When you reach the line containing "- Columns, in" in the records below, start copying exactly, and stop once you have copied the line containing "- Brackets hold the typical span".

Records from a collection
↓↓↓

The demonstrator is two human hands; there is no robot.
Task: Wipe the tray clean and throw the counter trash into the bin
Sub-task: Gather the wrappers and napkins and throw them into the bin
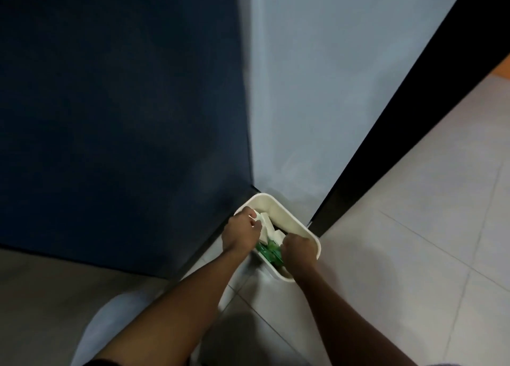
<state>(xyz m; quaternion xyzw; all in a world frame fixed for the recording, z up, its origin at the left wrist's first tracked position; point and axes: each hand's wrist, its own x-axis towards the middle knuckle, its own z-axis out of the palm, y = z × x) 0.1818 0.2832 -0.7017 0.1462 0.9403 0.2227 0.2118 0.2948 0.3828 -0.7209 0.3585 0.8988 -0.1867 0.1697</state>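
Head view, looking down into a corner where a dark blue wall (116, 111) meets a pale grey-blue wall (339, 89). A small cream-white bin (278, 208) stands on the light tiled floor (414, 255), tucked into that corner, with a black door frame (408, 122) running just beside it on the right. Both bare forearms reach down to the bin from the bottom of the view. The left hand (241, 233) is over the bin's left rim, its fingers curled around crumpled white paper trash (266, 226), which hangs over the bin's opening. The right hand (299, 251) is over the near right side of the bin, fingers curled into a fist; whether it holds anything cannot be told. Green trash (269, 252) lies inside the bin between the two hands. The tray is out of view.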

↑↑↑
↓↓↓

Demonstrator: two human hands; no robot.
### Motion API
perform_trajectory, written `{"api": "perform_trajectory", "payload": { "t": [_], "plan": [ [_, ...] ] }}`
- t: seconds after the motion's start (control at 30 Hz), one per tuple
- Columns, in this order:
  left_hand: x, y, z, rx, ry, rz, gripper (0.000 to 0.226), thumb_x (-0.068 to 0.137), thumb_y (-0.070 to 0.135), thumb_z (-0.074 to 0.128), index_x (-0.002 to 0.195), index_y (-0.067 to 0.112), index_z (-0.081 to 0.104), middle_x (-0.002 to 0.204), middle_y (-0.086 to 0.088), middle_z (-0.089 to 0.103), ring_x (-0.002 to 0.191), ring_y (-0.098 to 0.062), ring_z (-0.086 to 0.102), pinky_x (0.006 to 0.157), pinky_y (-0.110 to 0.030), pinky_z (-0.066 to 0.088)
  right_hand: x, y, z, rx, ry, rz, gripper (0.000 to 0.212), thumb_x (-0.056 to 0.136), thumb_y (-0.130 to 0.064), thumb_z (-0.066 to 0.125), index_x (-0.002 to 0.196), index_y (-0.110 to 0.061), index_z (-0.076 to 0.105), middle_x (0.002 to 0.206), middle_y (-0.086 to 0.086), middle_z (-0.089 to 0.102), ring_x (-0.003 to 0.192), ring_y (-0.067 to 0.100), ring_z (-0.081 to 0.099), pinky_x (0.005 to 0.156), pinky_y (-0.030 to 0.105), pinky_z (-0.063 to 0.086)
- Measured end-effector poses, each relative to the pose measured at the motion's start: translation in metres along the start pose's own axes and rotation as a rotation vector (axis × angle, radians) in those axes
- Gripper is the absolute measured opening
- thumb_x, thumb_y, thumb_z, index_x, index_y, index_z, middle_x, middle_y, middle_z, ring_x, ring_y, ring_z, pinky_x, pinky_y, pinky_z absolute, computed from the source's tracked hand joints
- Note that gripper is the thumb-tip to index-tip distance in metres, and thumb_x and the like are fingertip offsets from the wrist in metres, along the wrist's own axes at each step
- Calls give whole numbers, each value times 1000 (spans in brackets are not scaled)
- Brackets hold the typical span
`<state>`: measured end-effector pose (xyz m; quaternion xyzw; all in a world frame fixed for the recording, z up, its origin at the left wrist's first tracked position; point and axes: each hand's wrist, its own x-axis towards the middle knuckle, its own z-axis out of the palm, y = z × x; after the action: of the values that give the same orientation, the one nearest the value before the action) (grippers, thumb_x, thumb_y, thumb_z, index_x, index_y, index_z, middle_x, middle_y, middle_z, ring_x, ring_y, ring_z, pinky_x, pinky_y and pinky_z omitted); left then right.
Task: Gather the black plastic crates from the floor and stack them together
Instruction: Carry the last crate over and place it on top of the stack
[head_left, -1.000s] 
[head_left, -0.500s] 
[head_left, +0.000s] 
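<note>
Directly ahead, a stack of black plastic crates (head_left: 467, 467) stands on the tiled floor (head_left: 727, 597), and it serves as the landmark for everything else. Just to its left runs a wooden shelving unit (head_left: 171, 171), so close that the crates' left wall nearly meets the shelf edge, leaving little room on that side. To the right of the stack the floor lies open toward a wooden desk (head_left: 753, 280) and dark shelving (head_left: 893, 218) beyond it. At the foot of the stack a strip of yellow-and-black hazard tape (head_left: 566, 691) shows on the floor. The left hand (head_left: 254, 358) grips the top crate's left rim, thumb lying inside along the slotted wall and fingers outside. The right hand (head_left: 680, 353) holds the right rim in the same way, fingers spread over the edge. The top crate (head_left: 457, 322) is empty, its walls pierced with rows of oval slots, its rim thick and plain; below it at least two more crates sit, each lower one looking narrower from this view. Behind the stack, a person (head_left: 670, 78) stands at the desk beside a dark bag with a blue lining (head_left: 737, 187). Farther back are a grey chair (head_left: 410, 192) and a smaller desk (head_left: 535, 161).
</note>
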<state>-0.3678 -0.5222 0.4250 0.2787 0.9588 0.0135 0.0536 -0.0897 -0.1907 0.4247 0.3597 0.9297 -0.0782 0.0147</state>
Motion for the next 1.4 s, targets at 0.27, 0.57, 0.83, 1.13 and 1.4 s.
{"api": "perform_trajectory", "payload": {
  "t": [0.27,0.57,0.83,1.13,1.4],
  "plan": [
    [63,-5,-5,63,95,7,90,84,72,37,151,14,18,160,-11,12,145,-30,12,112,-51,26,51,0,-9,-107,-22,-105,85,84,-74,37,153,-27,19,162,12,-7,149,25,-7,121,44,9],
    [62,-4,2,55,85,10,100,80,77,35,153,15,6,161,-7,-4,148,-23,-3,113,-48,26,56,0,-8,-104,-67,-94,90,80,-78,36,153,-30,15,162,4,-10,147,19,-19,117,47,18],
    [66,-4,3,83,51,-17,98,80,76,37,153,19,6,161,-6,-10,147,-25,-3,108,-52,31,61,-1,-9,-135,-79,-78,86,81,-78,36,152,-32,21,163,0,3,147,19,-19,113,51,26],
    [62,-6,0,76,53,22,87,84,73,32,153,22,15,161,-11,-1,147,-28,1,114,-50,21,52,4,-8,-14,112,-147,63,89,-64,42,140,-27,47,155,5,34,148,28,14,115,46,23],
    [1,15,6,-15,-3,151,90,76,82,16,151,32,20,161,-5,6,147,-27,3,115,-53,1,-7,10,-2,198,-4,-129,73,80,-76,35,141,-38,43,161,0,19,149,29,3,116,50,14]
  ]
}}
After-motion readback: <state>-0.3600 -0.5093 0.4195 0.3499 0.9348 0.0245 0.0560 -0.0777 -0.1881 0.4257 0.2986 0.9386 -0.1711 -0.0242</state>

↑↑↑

THE ANSWER:
- Columns, in this order:
  left_hand: x, y, z, rx, ry, rz, gripper (0.000 to 0.226), thumb_x (-0.068 to 0.137), thumb_y (-0.070 to 0.135), thumb_z (-0.074 to 0.128), index_x (-0.002 to 0.195), index_y (-0.067 to 0.112), index_z (-0.081 to 0.104), middle_x (-0.002 to 0.204), middle_y (-0.086 to 0.088), middle_z (-0.089 to 0.103), ring_x (-0.002 to 0.191), ring_y (-0.098 to 0.062), ring_z (-0.086 to 0.102), pinky_x (0.006 to 0.157), pinky_y (-0.110 to 0.030), pinky_z (-0.066 to 0.088)
  right_hand: x, y, z, rx, ry, rz, gripper (0.000 to 0.212), thumb_x (-0.056 to 0.136), thumb_y (-0.130 to 0.064), thumb_z (-0.066 to 0.125), index_x (-0.002 to 0.196), index_y (-0.110 to 0.061), index_z (-0.076 to 0.105), middle_x (0.002 to 0.206), middle_y (-0.086 to 0.086), middle_z (-0.089 to 0.102), ring_x (-0.003 to 0.192), ring_y (-0.067 to 0.100), ring_z (-0.081 to 0.099), pinky_x (0.005 to 0.156), pinky_y (-0.030 to 0.105), pinky_z (-0.063 to 0.086)
- Measured end-effector poses, each relative to the pose measured at the motion's start: translation in metres along the start pose's own axes and rotation as a rotation vector (axis × angle, radians) in those axes
- Gripper is the absolute measured opening
- thumb_x, thumb_y, thumb_z, index_x, index_y, index_z, middle_x, middle_y, middle_z, ring_x, ring_y, ring_z, pinky_x, pinky_y, pinky_z absolute, computed from the source's tracked hand joints
- Note that gripper is the thumb-tip to index-tip distance in metres, and thumb_x and the like are fingertip offsets from the wrist in metres, along the wrist's own axes at each step
- Calls give whole numbers, each value times 1000 (spans in brackets are not scaled)
- Brackets hold the typical span

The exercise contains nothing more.